**How to complete this task**
Using the listing below, count the lines in which "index" appears; give the count alone.
══════
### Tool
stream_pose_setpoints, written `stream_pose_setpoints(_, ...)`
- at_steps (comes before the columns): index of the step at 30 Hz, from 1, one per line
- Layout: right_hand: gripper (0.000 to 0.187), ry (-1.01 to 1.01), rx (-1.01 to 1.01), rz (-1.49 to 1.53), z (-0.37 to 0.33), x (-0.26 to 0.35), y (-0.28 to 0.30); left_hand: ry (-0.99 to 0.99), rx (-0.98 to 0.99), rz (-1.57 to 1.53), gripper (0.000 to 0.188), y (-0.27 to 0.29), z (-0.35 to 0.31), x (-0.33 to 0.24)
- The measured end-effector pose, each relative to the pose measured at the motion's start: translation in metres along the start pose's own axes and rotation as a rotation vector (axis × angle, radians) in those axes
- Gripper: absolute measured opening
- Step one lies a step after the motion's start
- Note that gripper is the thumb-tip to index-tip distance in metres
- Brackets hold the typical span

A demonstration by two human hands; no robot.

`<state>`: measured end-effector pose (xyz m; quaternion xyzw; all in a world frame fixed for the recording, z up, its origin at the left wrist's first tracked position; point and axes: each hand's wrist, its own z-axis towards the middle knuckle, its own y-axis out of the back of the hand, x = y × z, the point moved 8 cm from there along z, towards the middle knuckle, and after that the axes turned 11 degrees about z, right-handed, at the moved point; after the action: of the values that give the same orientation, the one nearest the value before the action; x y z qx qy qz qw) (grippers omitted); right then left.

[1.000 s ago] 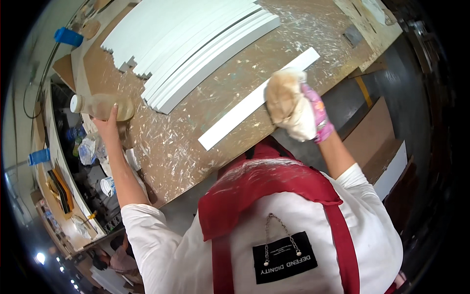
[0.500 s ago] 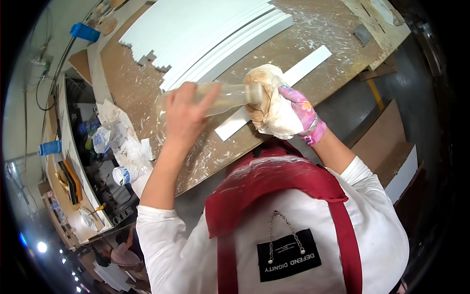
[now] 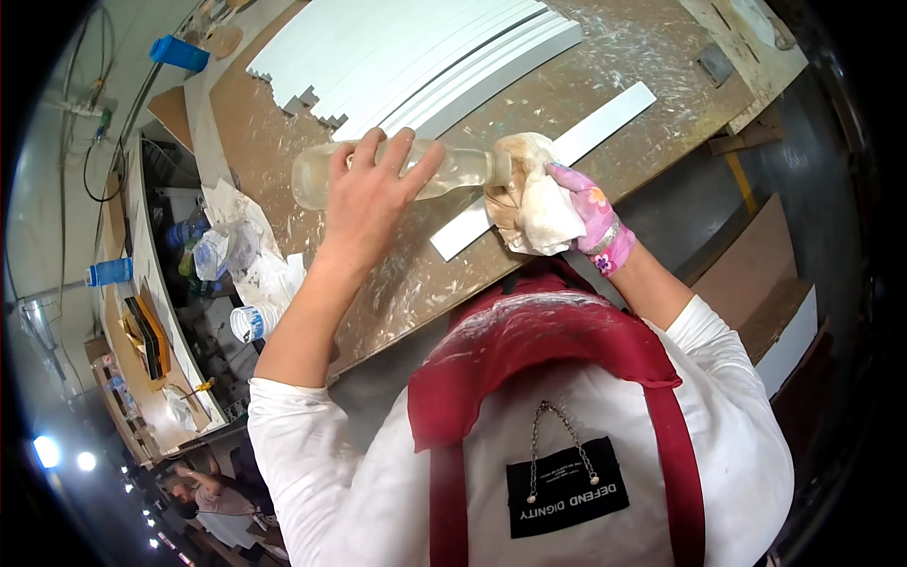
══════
**Exercise output**
2